This new edition highlights recent advances in sequencing techniques while still presenting the historical context for the discovery of genomes. Early in the text, the history of the discovery of DNA structure, the need to understand the ‘language of the genome’, and early progress in sequencing techniques are discussed in a narrative manner. Lesk writes, “the sequence of the bases was like a text everyone wanted to read, not only was the text in an unknown language, but there were not even any examples of the language, because the sequences were unknown”, thus framing the importance of early DNA sequencing efforts in ultimately decoding the human genome. This leads into the development of Sanger sequencing, a method developed by Frederick Sanger, and the sequencing of the 5386 bp ΦX174 bacteriophage genome, the first completed DNA genome sequence. Following on from this is the adaptation of Sanger sequencing to automated DNA sequencing using fluorescent tags and next-generation high-throughput sequencing techniques. As in the rest of the book, colour illustrations are used to great effect to explain the techniques and to provide examples of data output. These examples of data output are increasingly important, as so few students today will ever perform a Sanger sequencing reaction and see how the individual base-terminated chains resolved on the gel are composed into a sequence. So, although this technique has been replaced with higher throughput variations, the visual understanding of the sequencing process provided by inspecting a Sanger sequencing gel remains unmatched.

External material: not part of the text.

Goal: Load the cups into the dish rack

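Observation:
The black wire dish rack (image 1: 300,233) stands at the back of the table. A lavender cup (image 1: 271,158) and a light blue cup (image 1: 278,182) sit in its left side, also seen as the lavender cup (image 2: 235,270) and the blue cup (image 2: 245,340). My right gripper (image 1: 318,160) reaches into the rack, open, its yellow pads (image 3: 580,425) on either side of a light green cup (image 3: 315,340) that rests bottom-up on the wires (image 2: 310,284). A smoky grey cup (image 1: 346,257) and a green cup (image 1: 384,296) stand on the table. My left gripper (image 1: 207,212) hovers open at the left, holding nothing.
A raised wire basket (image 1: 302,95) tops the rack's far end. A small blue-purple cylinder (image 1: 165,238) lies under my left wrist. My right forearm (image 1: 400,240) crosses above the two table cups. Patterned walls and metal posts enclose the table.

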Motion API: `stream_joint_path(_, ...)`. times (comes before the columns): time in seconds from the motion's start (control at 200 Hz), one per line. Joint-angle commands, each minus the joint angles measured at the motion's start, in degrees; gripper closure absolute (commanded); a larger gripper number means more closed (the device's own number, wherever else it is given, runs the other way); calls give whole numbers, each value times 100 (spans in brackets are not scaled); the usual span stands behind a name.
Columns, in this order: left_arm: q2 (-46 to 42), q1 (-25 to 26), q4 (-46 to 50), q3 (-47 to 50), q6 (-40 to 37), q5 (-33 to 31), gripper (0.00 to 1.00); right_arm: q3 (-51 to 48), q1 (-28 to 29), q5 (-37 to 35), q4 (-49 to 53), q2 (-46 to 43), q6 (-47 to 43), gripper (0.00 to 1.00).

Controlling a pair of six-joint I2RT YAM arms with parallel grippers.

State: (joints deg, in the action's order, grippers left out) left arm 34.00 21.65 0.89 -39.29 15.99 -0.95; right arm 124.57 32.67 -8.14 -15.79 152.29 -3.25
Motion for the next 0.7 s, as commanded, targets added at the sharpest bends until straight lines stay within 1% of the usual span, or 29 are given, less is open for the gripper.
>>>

At the end of each chapter, selected additional reading is provided with problems that test the concepts discussed. The problems posed range from testing the basic understanding of the material to more thought-provoking questions that will allow students to test and deepen their understanding of the material. Of special note are the ‘weblem’ problems, which require the use of online genomics resources. These encourage students to develop a proficiency in the use of these resources, many of which are linked to the text through the publisher’s website. A ‘guided tour’ of genomics websites provides a list of websites with short descriptions and links to instructions or tutorials where available; however, this is merely a teaser that will hopefully push young scientists to explore more thoroughly the information that is available online to the scientific community.

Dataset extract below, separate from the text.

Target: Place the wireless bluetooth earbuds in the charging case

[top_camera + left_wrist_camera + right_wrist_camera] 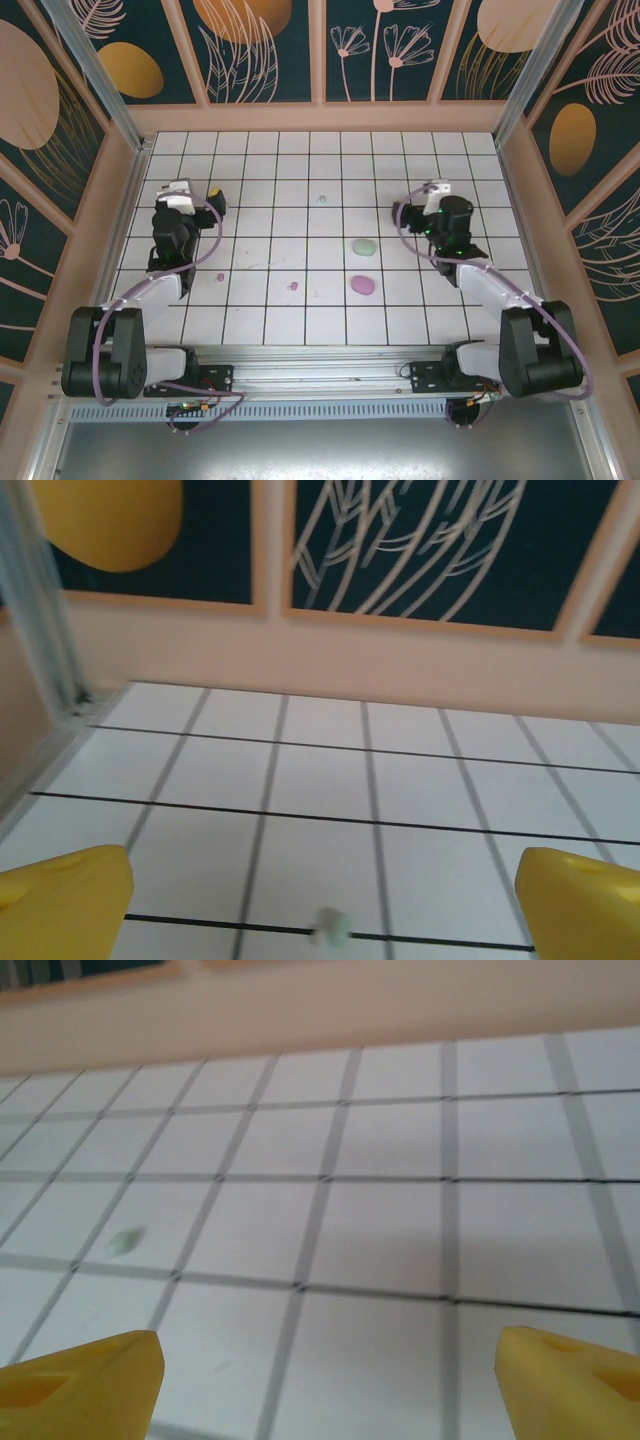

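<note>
The left hand [196,191] is hovering low over the white tiled surface [270,325], well to the left of the mint green case [363,246] and slightly farther back. Its arm is reaching forward from the base at the near edge, and the hand is pointing toward the far wall. Its yellow fingers [70,900] are spread wide and gripping nothing. In the left wrist view a pale blurred bud [330,930] is lying on a grid line just ahead, between them.

The right hand [436,190] is hanging to the right of the mint green case and a little behind it, with its arm bending in from the right base. Its jaws are likewise gaping wide and holding nothing.

A mint earbud [321,199] is lying behind and to the left of the mint green case, roughly level with both hands; I cannot tell whether it is the blurred one. The pink-purple case [363,285] is sitting just in front of the mint green case, apart from it. The pink-purple earbud [293,286] is resting to the front-left of the mint green case. A tiny pinkish speck [220,277] is lying farther left, too small to identify.
</note>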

Although the second edition is updated with expanded content, the information on data gathered from next-generation sequencing projects is rather limited. However, as the author points out, this is a moving target with advances made weekly, and it is therefore difficult to ensure that the material is up to date in a text of this type. Even with this in mind, I found that the section on deep sequencing of transcriptomes and functional genomics could have been expanded upon; there is a huge wealth of genome-wide functional genomics data for human, mouse, fly and worm genomes generated by the ENCODE and modENCODE projects, which are only briefly mentioned (Gerstein et al., 2010; modENCODE Consortium, 2010; ENCODE Project Consortium, 2011). These data are easily accessible through online browsers (UCSC Genome Browser, modENCODE GBrowse), massively accelerating the discovery of new genes, non-coding RNAs and regulatory elements such as enhancers and insulators. With the focus on students exploring genomics data on the web, these resources could have been better highlighted.

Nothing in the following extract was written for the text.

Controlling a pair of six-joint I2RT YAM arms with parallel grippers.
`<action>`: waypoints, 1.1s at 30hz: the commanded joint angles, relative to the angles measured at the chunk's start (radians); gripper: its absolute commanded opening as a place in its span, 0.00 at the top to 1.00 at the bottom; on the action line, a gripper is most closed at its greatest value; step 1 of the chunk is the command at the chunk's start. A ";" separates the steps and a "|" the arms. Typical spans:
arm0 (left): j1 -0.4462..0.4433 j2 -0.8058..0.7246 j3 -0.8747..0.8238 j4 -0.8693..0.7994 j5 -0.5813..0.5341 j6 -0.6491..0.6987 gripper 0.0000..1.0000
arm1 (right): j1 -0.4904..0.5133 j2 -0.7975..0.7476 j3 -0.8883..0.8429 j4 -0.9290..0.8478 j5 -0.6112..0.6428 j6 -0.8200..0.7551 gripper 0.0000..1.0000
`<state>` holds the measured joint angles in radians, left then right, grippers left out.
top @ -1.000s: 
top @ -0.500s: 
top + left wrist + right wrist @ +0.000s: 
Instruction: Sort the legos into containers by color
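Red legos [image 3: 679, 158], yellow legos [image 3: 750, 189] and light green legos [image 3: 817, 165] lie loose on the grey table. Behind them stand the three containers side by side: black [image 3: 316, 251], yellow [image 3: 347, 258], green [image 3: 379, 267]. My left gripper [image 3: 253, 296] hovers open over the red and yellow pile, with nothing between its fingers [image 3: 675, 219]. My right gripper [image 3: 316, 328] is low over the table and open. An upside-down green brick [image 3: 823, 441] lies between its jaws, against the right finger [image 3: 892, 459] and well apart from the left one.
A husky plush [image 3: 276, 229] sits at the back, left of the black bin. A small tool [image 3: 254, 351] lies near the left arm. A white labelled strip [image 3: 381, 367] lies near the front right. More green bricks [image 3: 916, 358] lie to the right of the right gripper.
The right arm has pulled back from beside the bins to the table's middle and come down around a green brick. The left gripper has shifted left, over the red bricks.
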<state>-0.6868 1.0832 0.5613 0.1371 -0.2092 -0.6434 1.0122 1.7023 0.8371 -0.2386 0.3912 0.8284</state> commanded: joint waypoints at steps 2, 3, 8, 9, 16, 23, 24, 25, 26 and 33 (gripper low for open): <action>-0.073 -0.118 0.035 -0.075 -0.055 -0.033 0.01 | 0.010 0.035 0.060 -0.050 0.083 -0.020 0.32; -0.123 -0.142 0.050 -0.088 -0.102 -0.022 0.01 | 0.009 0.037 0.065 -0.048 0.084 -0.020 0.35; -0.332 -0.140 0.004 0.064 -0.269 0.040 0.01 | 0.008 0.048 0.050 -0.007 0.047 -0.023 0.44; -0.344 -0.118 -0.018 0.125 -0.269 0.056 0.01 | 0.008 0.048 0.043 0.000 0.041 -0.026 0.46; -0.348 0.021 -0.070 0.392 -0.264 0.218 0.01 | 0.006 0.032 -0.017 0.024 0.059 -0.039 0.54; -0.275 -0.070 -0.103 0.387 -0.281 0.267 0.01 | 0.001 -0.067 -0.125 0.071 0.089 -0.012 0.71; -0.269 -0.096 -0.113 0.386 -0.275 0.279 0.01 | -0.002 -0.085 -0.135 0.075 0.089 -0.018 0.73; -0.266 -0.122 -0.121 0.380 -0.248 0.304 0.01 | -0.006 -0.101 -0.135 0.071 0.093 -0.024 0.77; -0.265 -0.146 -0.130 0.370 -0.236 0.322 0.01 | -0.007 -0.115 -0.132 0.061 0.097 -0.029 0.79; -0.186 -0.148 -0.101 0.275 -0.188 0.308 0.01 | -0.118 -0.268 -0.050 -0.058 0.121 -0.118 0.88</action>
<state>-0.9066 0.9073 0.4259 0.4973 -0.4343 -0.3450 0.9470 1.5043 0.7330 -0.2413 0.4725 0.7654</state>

Given the widespread impact that sequenced genomes have on research, medicine and the general public, an introductory text such as this is an important resource. Introduction to Genomics is beautifully illustrated, supported by end of chapter and additional online resources, and written in an eloquent and readable style. Beyond focusing on genome sequencing and comparative genomics, a good deal of the text is concerned with transcripts, proteins and proteomics. However, there is minimal mention of transcriptional regulatory regions of the genome. I would have liked to see more emphasis given to transcription factor binding in the genome, epigenetic modifications and chromatin features, which are proving invaluable in identifying intergenic regulatory regions. Given the observation that disease-linked single-nucleotide polymorphisms are more often found in non-coding than in coding regions (Manolio, 2010), understanding how regulatory regions function is crucial in decoding the human genome and understanding predisposition to disease. Nonetheless, Introduction to Genomics is a comprehensive textbook that provides a solid introduction to the study of genomes and will be a great resource to undergraduate students with a background in molecular biology. The text also provides a useful resource for graduate students in other fields who want to make use of the growing number of online genomics resources.

(1 votes)

Loading...

We recently asked you what your favourite papers of 2012 were. From December 1 to 24, you’ll be able to see 24 of these papers behind the virtual doors of our advent calendar. Come back each day, click the calendar in the sidebar, and find out what your colleagues – from students to lab heads – have recommended.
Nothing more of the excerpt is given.